Mme Carole-Anne Kast, conseillère d'Etat. Merci, Madame la présidente. Mesdames et Messieurs, manifester est un droit fondamental - les deux côtés de l'hémicycle l'ont rappelé. Je regrette sincèrement que dans ce débat, on ait eu de part et d'autre l'intention de se jeter à la figure des mots comme casseurs ou fascistes. Cela étant dit, le droit de manifester, comme tout droit fondamental, peut souffrir des restrictions, en fonction des principes de proportionnalité et de subsidiarité. Et le régime d'autorisation permet justement l'application du principe de proportionnalité.

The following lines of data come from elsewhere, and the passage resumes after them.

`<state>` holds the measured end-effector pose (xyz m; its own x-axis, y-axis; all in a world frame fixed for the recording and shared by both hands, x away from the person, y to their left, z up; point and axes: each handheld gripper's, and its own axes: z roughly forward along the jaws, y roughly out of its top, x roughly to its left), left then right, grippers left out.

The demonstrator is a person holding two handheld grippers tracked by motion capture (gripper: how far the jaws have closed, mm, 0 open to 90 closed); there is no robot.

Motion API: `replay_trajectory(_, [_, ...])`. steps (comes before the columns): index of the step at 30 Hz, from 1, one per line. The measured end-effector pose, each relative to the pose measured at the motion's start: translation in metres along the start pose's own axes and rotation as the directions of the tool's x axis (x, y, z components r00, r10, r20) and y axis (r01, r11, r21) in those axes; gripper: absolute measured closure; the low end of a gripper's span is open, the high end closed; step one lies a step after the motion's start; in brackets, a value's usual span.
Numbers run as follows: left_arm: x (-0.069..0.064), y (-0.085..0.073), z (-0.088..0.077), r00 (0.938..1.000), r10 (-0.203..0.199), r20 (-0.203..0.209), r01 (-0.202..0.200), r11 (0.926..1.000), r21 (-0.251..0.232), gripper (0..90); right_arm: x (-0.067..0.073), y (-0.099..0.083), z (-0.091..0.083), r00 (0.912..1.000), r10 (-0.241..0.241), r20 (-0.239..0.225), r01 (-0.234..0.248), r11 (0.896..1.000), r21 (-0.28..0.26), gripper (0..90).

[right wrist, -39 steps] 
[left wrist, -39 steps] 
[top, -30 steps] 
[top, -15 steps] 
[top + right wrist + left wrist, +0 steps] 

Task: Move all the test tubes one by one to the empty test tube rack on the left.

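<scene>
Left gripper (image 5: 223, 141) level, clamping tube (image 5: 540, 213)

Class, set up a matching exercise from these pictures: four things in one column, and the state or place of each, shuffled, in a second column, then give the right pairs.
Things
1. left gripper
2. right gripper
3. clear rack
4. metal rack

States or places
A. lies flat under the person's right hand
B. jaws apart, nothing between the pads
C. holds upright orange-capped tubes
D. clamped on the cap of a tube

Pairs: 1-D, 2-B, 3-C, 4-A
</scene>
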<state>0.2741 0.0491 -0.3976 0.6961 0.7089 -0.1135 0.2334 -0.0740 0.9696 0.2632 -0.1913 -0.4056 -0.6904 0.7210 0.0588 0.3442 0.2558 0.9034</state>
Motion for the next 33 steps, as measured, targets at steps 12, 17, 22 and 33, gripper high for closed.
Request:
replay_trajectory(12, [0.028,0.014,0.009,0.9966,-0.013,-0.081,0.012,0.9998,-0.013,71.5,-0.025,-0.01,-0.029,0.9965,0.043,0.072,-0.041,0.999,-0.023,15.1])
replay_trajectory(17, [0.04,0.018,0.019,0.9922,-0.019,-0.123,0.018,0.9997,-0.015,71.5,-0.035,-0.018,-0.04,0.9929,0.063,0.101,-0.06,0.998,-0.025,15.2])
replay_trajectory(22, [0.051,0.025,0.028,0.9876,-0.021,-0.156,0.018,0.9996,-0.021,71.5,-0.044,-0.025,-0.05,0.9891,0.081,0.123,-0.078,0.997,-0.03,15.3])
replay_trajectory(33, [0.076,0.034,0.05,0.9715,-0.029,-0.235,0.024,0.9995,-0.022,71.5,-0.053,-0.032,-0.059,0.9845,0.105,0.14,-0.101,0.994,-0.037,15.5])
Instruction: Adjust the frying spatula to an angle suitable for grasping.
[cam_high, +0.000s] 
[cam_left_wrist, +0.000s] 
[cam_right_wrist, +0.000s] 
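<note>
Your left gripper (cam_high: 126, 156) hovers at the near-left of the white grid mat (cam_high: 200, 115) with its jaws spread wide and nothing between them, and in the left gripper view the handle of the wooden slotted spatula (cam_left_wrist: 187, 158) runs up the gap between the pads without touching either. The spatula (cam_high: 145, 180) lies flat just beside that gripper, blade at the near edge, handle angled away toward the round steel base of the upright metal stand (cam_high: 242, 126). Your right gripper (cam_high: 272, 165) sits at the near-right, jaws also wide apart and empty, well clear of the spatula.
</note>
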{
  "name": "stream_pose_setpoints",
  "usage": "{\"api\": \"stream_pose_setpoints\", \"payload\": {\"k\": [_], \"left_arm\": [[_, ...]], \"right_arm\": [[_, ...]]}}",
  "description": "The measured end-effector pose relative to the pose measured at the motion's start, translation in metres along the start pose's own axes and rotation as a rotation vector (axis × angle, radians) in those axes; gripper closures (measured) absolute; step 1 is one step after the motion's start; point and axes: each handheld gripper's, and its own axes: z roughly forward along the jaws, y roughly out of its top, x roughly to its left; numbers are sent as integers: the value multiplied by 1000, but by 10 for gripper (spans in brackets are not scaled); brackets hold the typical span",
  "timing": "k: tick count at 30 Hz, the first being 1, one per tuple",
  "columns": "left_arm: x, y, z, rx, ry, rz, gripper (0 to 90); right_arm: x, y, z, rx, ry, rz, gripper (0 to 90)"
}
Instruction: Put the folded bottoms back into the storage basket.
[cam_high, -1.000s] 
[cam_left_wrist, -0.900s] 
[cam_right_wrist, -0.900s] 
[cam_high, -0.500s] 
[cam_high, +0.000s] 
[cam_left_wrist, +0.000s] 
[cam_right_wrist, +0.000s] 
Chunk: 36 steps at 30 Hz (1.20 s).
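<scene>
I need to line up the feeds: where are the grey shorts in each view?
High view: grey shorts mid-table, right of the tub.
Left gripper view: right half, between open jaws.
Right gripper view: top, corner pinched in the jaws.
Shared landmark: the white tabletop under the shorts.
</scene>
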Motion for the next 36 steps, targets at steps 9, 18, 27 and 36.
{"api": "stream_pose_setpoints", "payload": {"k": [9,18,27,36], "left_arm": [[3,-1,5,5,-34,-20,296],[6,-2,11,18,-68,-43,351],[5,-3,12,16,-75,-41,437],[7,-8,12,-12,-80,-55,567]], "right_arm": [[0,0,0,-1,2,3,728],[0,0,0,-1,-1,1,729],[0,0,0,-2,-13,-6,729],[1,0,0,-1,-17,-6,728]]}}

Ce principe est un arbitrage permanent entre contrainte et liberté. La plupart du temps, comme a pu le dire M. Poggia, mon prédécesseur, cet arbitrage est juste. Contrairement à ce qui a été dit, non, l'autorisation n'est pas un droit discrétionnaire du Conseil d'Etat; ce n'est pas le droit du prince, en l'occurrence de la princesse. C'est une analyse qui est faite par des collaborateurs de l'administration, qui examinent si et comment on peut autoriser la manifestation, et avec quelles restrictions, toujours dans le but d'autoriser la manifestation et de permettre ainsi la liberté d'expression.

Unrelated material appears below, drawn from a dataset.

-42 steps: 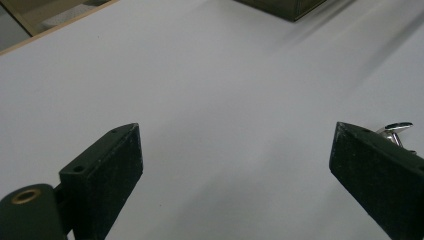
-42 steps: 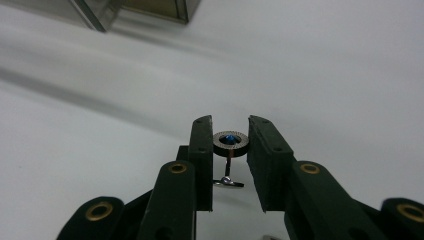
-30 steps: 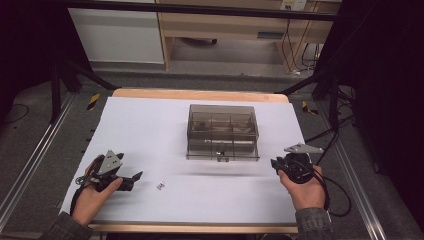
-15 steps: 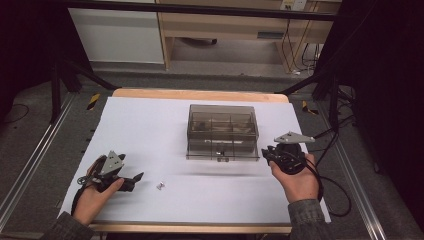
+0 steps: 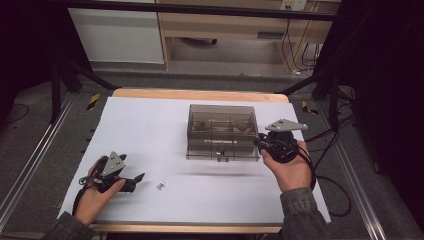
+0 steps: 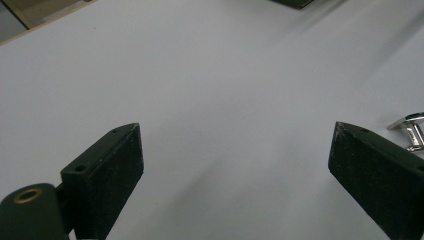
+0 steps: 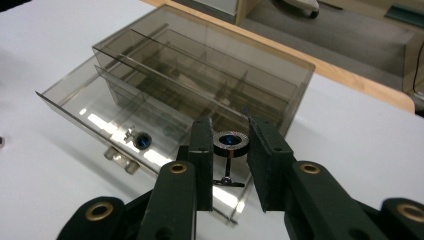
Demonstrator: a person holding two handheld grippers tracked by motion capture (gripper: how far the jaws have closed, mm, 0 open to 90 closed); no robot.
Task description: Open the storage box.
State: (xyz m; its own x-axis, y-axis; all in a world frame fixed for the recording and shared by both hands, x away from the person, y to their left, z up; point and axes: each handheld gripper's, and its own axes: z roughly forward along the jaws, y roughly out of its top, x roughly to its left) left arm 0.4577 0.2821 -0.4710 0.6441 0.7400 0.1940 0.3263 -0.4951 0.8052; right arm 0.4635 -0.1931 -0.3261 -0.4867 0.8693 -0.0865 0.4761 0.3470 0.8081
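1. The right tongs (image 7: 227, 150) grip a cufflink (image 7: 229, 142), a round metal head with a blue stone, above the open drawer (image 7: 95, 117) of the smoky plastic box (image 5: 222, 131).
2. A second cufflink (image 7: 139, 139) lies in the drawer.
3. The left tongs (image 6: 235, 165) stand open over the white worktop (image 5: 150, 130), beside a shiny metal cufflink (image 6: 411, 131).

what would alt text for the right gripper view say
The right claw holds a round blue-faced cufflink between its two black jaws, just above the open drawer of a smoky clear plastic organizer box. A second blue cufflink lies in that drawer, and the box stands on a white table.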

Cependant, n'en déplaise à mon prédécesseur, les recours que vous avez évoqués, Monsieur le rapporteur de majorité - vous transmettrez, Madame la présidente -, démontrent que cet arbitrage n'a pas toujours été parfaitement fait. Et c'est une réalité aussi.

Ce que je veux dire là, c'est que les collaborateurs et les collaboratrices du département que je préside chargés d'examiner les demandes et de mettre en oeuvre cette loi le font en tenant compte de la jurisprudence, le font en essayant d'être au plus juste de ce qui nous a été dit sur ce que l'on pouvait faire ou ne pas faire. Ils le font aussi toujours dans le but de permettre à la manifestation de se tenir, et dans un esprit de négociation avec les organisateurs de manifestations.

Je peux donc vous garantir, et je m'adresse plus particulièrement aux auteurs du projet de loi, que mon département sera toujours à l'écoute s'agissant de moyens d'améliorer sa pratique, dans l'esprit qui vient d'être explicité. Dans ce contexte, je vous invite donc à garder votre sérénité dans ce débat et à faire confiance à l'administration cantonale, qui est constituée de personnes véritablement de bonne volonté, intègres et loyales, qui délivrent ces autorisations dans le meilleur esprit possible. Merci, Madame la présidente.

La présidente. Je vous remercie. Nous votons sur l'entrée en matière.

Mis aux voix, le projet de loi 12651 est rejeté en premier débat par 59 non contre 28 oui.